Exactly as they appear, restate the lines of the material, from the first through the one containing "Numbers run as".

==================================================

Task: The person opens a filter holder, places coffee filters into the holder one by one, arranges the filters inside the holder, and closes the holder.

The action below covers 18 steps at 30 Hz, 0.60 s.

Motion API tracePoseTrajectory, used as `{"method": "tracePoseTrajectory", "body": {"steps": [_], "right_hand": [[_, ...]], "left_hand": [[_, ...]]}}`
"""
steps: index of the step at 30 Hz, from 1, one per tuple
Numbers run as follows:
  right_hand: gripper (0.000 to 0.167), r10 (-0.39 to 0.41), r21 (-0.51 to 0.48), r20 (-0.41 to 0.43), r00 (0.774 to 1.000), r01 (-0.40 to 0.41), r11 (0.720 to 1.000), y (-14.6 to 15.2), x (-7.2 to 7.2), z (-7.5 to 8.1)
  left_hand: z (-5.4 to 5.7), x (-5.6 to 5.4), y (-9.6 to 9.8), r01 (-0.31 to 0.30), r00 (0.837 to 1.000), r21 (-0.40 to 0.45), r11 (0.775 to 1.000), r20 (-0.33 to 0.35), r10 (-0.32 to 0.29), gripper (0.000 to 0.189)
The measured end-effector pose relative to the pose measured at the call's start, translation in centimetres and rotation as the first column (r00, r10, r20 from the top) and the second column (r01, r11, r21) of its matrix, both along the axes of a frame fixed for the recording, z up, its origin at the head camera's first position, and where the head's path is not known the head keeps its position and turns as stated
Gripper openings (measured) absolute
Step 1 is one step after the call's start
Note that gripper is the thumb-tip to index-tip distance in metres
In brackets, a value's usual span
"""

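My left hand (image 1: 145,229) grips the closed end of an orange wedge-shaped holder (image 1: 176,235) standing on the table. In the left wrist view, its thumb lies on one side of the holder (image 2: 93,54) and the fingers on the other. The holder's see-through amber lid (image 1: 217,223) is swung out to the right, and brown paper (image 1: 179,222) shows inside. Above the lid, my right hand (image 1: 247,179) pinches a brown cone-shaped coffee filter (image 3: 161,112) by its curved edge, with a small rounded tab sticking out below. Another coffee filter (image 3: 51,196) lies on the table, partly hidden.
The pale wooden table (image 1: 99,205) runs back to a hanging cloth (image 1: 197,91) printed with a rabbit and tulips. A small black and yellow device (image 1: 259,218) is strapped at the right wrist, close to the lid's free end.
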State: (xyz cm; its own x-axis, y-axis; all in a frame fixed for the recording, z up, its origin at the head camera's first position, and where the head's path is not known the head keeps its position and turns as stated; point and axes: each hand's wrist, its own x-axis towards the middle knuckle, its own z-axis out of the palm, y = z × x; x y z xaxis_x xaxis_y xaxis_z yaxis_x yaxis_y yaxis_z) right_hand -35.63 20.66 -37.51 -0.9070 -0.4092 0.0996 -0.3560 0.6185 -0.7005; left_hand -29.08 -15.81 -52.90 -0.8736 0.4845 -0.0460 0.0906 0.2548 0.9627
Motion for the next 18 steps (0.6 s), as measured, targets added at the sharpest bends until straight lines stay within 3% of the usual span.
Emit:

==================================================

Answer section:
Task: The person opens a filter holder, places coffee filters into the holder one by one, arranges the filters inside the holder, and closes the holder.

The action below covers 18 steps at 30 Hz, 0.60 s.

Motion API tracePoseTrajectory, used as `{"method": "tracePoseTrajectory", "body": {"steps": [_], "right_hand": [[_, ...]], "left_hand": [[_, ...]]}}`
"""
steps: index of the step at 30 Hz, from 1, one per tuple
Numbers run as follows:

The reply is now complete.